Start of AVAILABLE DATA

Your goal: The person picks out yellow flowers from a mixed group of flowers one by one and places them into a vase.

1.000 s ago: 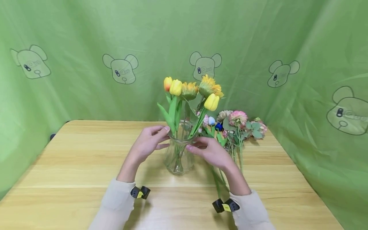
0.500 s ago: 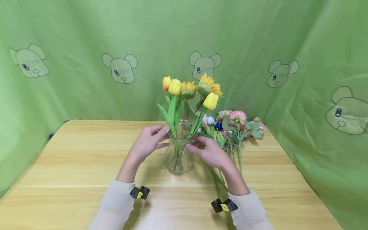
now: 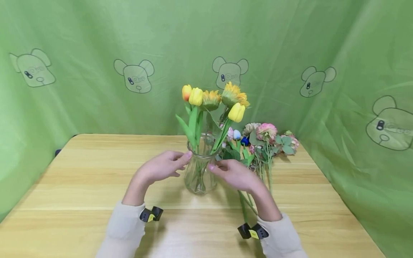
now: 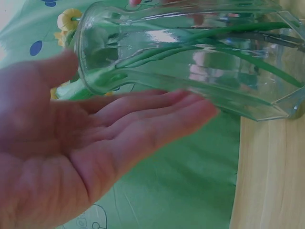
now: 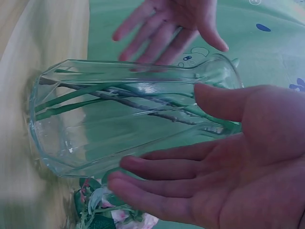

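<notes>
A clear glass vase (image 3: 197, 177) stands upright on the table, with yellow tulips (image 3: 236, 113) and sunflowers (image 3: 211, 100) leaning out of its mouth. Their stems (image 5: 143, 106) cross inside the glass. My left hand (image 3: 164, 166) is at the vase's left side, thumb close to the rim and fingers straight, as the left wrist view shows from the palm side. On the opposite side, my right hand (image 3: 237, 174) spreads straight fingers (image 5: 157, 191) along the glass, with its thumb overlapping the neck in the right wrist view. Neither hand grips the vase.
Right behind the vase lies a heap of loose flowers, including a pink bloom (image 3: 267, 132), a blue tulip (image 3: 245, 141) and a white one (image 3: 237, 134). Their stems (image 3: 242, 208) reach toward the right forearm. A green curtain (image 3: 180, 39) surrounds the wooden table (image 3: 96, 172).
My left hand has slid down and left, its fingers coming away from the vase's rim. The right hand has lowered slightly beside the neck. Vase and flowers stay in place.
</notes>
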### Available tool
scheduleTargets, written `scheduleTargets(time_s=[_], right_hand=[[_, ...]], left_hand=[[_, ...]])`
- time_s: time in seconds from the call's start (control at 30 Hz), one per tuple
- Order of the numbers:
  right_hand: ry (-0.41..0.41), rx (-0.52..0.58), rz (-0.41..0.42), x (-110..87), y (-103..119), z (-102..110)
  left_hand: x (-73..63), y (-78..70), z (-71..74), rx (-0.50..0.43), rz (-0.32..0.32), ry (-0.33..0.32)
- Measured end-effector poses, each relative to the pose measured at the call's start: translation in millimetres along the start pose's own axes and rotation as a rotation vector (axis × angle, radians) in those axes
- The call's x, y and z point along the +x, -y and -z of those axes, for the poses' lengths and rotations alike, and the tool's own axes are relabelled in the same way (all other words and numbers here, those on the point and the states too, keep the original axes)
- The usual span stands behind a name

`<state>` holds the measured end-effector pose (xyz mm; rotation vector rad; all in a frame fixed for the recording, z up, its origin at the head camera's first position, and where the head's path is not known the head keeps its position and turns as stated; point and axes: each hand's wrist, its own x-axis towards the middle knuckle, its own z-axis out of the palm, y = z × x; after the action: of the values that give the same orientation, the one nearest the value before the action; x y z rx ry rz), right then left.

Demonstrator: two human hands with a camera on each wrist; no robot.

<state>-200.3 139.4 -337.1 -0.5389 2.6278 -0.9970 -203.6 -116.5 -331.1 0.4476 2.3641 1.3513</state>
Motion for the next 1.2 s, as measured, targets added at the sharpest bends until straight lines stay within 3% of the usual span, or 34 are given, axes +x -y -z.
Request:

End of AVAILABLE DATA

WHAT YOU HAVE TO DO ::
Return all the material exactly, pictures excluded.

SOLUTION TO THIS PROBLEM ::
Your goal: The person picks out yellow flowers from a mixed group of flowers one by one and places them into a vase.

1.000 s ago: 
0.500 s ago: 
now: 
now: 
now: 

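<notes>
A clear glass vase (image 3: 197, 177) stands upright on the table, with yellow tulips (image 3: 236, 113) and sunflowers (image 3: 211, 100) leaning out of its mouth. Their stems (image 5: 143, 106) cross inside the glass. My left hand (image 3: 164, 166) is at the vase's left side, thumb close to the rim and fingers straight, as the left wrist view shows from the palm side. On the opposite side, my right hand (image 3: 237, 174) spreads straight fingers (image 5: 157, 191) along the glass, with its thumb overlapping the neck in the right wrist view. Neither hand grips the vase.
Right behind the vase lies a heap of loose flowers, including a pink bloom (image 3: 267, 132), a blue tulip (image 3: 245, 141) and a white one (image 3: 237, 134). Their stems (image 3: 242, 208) reach toward the right forearm. A green curtain (image 3: 180, 39) surrounds the wooden table (image 3: 96, 172).
My left hand has slid down and left, its fingers coming away from the vase's rim. The right hand has lowered slightly beside the neck. Vase and flowers stay in place.
</notes>
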### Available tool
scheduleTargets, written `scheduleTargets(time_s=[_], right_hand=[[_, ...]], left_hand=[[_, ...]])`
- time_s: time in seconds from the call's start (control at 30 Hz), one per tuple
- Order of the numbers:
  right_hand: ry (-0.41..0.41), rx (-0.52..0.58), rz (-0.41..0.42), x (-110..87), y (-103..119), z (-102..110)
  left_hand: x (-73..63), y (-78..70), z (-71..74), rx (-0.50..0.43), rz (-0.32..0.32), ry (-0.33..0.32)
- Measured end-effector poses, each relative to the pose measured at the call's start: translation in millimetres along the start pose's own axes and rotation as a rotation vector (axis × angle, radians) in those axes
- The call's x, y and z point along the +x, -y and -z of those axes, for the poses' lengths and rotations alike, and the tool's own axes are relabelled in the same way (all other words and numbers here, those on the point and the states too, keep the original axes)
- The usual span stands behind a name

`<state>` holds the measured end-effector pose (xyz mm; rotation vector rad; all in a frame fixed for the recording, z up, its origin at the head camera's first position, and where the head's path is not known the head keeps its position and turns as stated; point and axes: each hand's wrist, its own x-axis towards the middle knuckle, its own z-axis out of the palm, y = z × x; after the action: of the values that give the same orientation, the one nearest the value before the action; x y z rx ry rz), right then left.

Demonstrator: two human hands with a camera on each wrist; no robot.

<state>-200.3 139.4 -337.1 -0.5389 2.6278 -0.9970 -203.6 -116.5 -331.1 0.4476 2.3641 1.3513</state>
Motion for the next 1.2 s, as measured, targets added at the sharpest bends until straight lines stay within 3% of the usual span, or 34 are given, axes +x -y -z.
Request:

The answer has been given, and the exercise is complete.